=====  PBS  =====

The Portable Batch System (PBS) is the batch-job scheduler for Tiger. It also allocates processors for interactive parallel jobs. This document provides information for getting started with the batch facilities of PBS.

===== Queues =====

Different users may have access to different queues, and different queues may allow different job limits and have different priorities.

<>Use the "qstat -q'' command to see the current list of queues.

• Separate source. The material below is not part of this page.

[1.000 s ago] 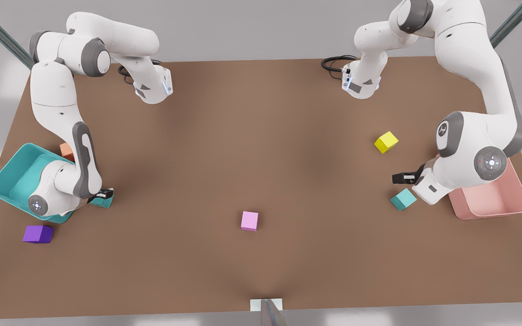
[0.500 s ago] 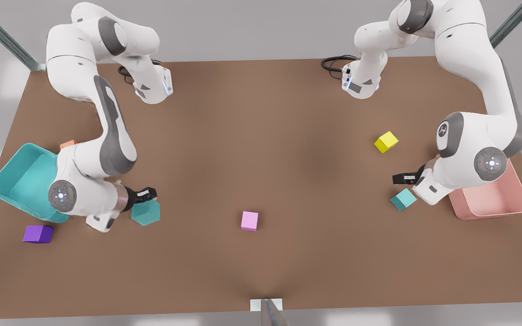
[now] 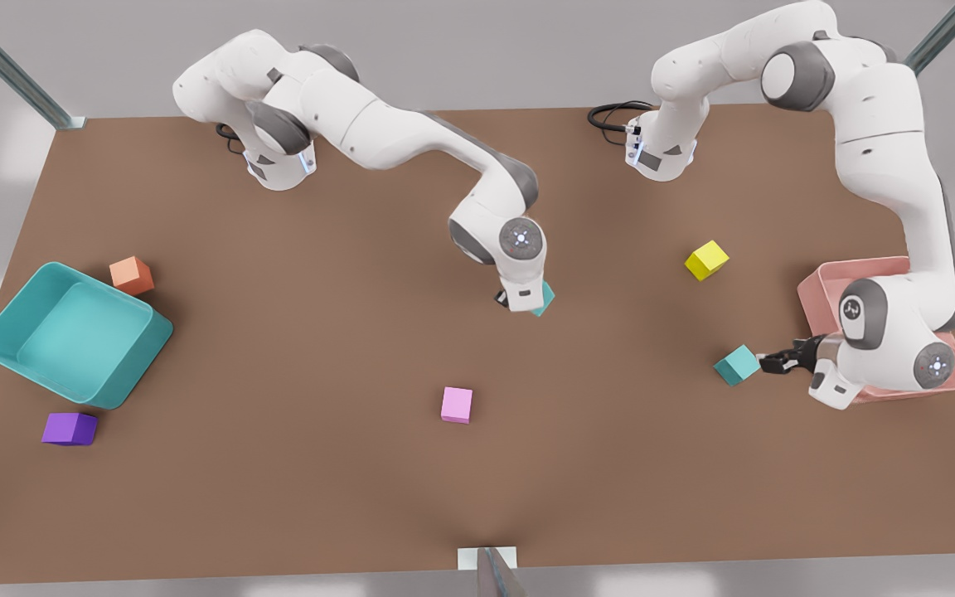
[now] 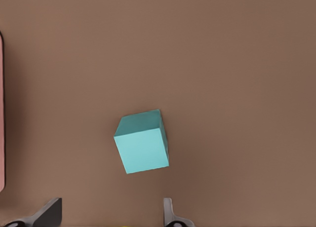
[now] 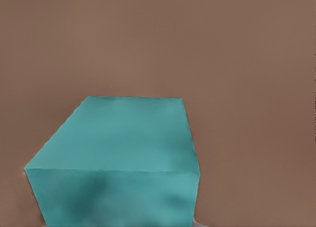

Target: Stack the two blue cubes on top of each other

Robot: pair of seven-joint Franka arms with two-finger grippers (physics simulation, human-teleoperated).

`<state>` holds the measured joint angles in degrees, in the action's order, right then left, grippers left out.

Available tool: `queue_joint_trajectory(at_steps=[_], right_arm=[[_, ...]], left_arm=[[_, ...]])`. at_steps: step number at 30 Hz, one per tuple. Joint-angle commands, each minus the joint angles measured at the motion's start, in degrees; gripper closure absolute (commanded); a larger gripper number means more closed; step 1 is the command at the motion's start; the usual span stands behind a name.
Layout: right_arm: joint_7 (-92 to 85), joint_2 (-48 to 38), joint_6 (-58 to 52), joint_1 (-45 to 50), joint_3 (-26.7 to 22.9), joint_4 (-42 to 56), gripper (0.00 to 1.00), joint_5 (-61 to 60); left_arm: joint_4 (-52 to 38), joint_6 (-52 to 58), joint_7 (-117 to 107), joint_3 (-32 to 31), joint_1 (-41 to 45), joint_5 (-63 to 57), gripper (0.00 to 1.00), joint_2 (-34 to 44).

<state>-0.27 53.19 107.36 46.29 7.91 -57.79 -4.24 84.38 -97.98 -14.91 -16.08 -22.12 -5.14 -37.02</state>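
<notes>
The right gripper (image 3: 519, 298) is over the middle of the table (image 3: 361, 497); it is closed on the carried cube (image 3: 545, 297), which hangs under it. In the right wrist view the carried cube (image 5: 123, 158) is very near and looks level. The other blue cube, the resting cube (image 3: 737, 365), sits flat on the table near the pink tray (image 3: 850, 272), at the front view's right, well apart from the carried one. The left gripper (image 3: 778, 362) is just beside it with its fingers spread apart and nothing in them; in the left wrist view the resting cube (image 4: 142, 142) lies a bit ahead of the left gripper (image 4: 109, 216), not between the fingers.

I think the step now is to bring the two cubes together. To do it well, one cube should go straight over the other and come down slowly; the sides should line up, so turn the top cube to match first; let go only when it sits flat.

A cube has no long side, so no way is longer. The resting cube has its light face up; its sides are turned a bit, not square with the table edge.
</notes>
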Motion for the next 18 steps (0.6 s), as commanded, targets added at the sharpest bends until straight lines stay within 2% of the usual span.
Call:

ch328-n6:~> qstat -aserver: ch328-n6

Queue            Memory CPU Time Walltime Node   Run   Que   Lm  State
---------------- ------ -------- -------- ---- ----- ----- ----  -----
fpga               --      --       --     --        0     0   --   E R
test               --      --       --     --         0     0   --   E R
work               --      --       --     --      0     0   --   E R
                                                       ----- -----
                                                           0     0




The only queues that can be submitted to are the routing queues and they are as follows:

----  ''work''           -----  work.
----  ''interactive''    -----  For interactive batch work. |

=====  Job Command Files  =====

To run a batch job under PBS, first write a job command file. PBS command files have two components: PBS submission options and shell commands. The PBS submission options are preceded by ''#PBS'', making them appear as comments to a shell. The shell commands follow the last "#PBS" option and represent the executable content of the batch job. If any ''#PBS'' lines follow executable statements, they will be treated as comments only.

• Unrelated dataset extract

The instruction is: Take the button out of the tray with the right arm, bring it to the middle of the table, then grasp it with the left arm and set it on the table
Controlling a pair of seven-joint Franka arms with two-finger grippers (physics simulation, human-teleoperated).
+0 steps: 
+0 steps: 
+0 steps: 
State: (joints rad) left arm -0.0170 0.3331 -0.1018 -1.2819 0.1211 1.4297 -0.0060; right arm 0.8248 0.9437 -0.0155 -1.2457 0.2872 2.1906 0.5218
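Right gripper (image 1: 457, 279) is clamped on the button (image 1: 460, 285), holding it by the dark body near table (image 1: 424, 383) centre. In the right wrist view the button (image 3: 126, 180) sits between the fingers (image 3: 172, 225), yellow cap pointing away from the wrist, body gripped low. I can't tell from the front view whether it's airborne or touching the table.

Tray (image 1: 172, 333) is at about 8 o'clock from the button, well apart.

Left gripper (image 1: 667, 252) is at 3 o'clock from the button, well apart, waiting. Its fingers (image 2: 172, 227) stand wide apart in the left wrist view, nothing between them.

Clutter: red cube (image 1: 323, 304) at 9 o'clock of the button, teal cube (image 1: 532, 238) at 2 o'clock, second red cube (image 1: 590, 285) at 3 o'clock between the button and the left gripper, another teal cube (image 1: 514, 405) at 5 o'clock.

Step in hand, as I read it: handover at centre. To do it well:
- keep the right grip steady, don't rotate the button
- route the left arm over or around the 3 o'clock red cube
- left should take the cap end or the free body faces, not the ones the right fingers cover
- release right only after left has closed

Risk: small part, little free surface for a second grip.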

If your login shell is "''csh''", the following message may appear in the standard output of a job:

Warning: no access to tty, thus no job control in this shell

Short of modifying ''csh'', there is no way to eliminate the message. It is just an informative message and should have no other effect on the job.

Here is an example of a command file, specifying some typical PBS keywords.

#!/bin/bash
#PBS -N test
#PBS -j oe
#PBS -q work
#PBS -l walltime=1:00:00,nodes=4:ppn=2
#PBS -W group_list=users
cd $PBS_O_WORKDIR
mpiexec $XD1LAUNCHER ./test


The job file must have ''#!/bin/bash'' in order to use mpiexec. If you want to use another shell, you can but then you cannot use ''mpiexec''. With other shells at this time, you must use ''mpirun''; and then you will need to provide the ''-np # -hostfile $PBS_NODEFILE'' arguments to mpirun.

The ''-N'' option names the job.

The ''-j oe'' option includes standard error in the standard output file, which is named ''<batch script name>.o$PBS_JOBID''. If the option were changed to ''-j eo'', then standard output would instead be added to standard error (yielding a "''.e''" file instead of "''.o''").

The ''-q'' option specifies the queue the job will be submitted to.

The ''-l'' option specifies resources limits, like walltime, memory, and the number of processors.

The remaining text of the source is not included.